Ezgi Sıla Demir-15 Eki 2022

Jineoloji toplumsal olarak inşa edilen kadını, bağışıklık kazanan erilliği, tüm eşitsizlikleri, kölelikleri, despotlukları, faşizmi ve militarizmi besleyen ilişki ağını çözmek ve parçalanmak zorunda olduğumuzu söylüyor

Jineoloji’nin felsefesini okumaya yaklaşık olarak yedi yıl önce başladım. Pratiğini gözlemlemem ve tartışmaları takip etmem de aynı zamanlara denk gelmektedir. Bunlarla birlikte alanımın sosyoloji olması iki alan arasında bir takım değerlendirmeler çıkarmamı sağlamıştır. Bu değerlendirmeleri ve gözlemleri jineoloji tartışmaları içerisinde sürdürmek adına bu yazının bir gözlem analizi olduğunu belirtmek isterim.

Jineoloji kavramsallaştırması, sosyal bilimler, feminizm ve cins mücadelesini içeren birçok kategoriyi başkaca bir bakış açısıyla sunuyor. Feminist ideolojinin pek çok tıkanıklığı farklı alanlarda birçok yönüyle tartışıldı. Pozitivist bilimsel bakış açısı esasen feminizmi bu bakış açısıyla sınırlandırarak, modernitenin araçlarıyla ciddi olarak yön verdiği ve bu biçimiyle kapitalist sisteme entegre etmeye çalışarak aslında “makbul/kabul edilebilir” bir feminizm yaratmaya çalışmaktadır. Jineoloji ise tam bu noktaları tartışarak ve feminizm bu yöne kaymasına hem ideolojik hem bilimsel çerçeveden, anlam ve anlamlandırma çabasıyla erkek egemen sistem sınırları içerisinde kalan teori-pratik çerçevesinin aşılmasına katkıda bulunmaktadır. Alternatif bir yöntem sunmaktadır. Bu alternatif yöntemi iki ayrı aşamada ele alıyorum. 1. aşama bilim/ideoloji olarak jineoloji, 2. aşama ise pratik/yöntem olarak jineoloji. Bu iki aşama kategorize etmek olarak anlaşılmamalıdır. Bu iki aşamanın kuşkusuz günümüze kadar tartışıldığı, somutlaştırıldığı da bir gerçek. Bu haliyle yürütülen tüm tartışmalar bize bilimin görevi ne olmalıdır sorusunu tekrar hatırlatıyor.
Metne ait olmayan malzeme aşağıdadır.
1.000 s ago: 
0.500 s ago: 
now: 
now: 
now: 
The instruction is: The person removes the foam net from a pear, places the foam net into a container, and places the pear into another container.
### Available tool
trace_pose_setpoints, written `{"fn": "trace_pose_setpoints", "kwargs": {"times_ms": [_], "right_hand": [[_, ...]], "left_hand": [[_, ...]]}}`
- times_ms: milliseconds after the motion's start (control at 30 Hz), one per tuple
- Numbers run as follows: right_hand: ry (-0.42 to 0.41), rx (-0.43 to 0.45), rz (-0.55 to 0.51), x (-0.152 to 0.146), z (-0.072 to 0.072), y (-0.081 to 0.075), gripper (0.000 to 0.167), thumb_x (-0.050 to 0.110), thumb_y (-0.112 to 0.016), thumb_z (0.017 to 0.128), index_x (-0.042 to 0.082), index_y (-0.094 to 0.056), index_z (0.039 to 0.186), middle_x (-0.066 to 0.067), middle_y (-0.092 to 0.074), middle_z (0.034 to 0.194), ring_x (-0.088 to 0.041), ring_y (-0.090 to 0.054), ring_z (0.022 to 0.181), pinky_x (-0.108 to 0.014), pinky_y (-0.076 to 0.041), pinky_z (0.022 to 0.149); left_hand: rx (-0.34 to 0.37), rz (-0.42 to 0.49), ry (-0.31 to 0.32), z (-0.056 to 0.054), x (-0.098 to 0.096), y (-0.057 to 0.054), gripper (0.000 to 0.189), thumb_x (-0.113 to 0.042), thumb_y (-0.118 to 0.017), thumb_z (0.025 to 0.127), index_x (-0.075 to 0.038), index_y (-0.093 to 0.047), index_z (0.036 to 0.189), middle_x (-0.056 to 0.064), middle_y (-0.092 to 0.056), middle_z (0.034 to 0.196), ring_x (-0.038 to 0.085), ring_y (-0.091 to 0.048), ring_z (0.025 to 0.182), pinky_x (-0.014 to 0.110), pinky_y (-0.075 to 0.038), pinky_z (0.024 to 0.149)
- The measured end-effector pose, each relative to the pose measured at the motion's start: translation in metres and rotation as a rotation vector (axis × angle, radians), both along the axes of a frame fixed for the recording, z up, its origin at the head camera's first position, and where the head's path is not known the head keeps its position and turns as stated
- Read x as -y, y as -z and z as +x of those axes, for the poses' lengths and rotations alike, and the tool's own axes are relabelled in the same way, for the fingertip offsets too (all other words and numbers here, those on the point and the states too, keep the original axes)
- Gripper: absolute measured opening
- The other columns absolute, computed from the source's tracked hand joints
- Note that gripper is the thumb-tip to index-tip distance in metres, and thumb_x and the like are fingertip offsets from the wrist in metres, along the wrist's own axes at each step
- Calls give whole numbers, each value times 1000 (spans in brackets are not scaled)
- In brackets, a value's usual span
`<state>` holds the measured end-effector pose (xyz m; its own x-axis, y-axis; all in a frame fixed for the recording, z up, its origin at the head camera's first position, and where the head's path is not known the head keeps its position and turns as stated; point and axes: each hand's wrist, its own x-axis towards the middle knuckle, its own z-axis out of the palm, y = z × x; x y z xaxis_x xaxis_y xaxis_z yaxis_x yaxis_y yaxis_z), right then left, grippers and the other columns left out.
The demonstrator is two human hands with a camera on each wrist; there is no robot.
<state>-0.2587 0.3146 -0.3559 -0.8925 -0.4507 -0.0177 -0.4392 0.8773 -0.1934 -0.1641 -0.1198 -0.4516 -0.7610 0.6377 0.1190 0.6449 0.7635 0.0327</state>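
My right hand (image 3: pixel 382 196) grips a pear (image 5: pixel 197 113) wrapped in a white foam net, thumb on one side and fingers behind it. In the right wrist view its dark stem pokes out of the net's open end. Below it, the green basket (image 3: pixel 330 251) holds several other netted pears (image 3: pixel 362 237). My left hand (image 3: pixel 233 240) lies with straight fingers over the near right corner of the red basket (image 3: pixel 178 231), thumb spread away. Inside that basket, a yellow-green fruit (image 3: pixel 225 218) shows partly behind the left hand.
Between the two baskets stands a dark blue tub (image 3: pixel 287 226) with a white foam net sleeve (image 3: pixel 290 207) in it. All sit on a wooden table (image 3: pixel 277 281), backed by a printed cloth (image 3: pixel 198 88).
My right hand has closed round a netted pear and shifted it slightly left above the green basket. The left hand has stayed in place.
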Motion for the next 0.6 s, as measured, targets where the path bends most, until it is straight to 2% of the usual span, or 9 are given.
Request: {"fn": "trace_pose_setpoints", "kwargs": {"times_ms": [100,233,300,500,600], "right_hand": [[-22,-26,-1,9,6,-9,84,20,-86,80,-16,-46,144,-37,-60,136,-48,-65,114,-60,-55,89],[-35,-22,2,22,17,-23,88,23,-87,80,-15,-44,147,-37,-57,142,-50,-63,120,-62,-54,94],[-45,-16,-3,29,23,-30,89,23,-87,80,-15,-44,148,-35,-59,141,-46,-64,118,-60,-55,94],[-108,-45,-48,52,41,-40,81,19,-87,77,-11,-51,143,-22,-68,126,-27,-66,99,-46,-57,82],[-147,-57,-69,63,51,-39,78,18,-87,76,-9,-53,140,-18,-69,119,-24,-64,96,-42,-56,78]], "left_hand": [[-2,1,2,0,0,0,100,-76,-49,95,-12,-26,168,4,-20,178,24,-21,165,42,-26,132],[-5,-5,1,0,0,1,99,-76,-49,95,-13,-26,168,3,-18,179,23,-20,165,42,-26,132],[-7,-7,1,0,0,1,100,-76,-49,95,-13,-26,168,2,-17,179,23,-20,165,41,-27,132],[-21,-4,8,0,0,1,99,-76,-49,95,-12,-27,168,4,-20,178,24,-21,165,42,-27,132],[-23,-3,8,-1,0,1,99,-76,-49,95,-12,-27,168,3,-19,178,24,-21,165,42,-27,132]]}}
Bence bu anlamda jineolojinin bilimsel perspektifini en iyi Yyonne Heine “Ortak yaşam için birlikte ve bilinçli karar alabilmek adına bilgi ve deneyimi etik bir çizgide kolektif hale getirmek” olarak tanımlıyor.

Jineoloji ve bilim ilişkisi geniş bir konu olması sebebiyle uzun makalelerin konusudur. Bu yazıda kısaca yönteme ve eşitlik kavramına değinmek istediğimi, bundan dolayı sınırlı kalacağımı da belirtmek isterim. Jineolojinin içine girdikçe sosyolojinin belli başlı önemli tartışmalarını akademi sınırlarından çıkarıp, boşluk bıraktığı alanları tanımlamak için de kullanması ve bilimsel bir alana dönüştürülmesini görüyoruz. Burada ki bilimsellikten kasıt modern anlamıyla bir bilimsellik değil. Yaşam sürekli değişen, dönüşen ve bilgi üreten bir alandır. Bilgi üretme sürecinde şimdide ve geçmişte kadına dair birçok bilgi mevcut. Bu bilgiler, tahrip edilmiş, oynanmış kadın kimliğini esasına/özüne dönüştürme çabası açısından oldukça önemlidir. Jineolojinin bilginin hakikatine erişmede güçlü ve önemli bir rolü bulunmaktadır. Verili olan tarihle ve anlatılarla değil, farklı bir tarihsellik ve mitoloji, din, felsefe ve bilimi de yoğurarak ve doğadan koparmayarak tahrip edilmiş kadının özüne erişmede etkili bir misyon üstlenmektedir. Erilleşmiş bilimi ve özne-nesne ayrımını yaratan felsefeyi kabul etmez. Çünkü kadının veya yaşamın sosyolojisini yapmak kainatı, doğayı, toplumda ki ilişkisel canlılığı, aklı, yorumsamacılığı göz önüne alarak her canlıyı bir öznel değer olarak ele alır.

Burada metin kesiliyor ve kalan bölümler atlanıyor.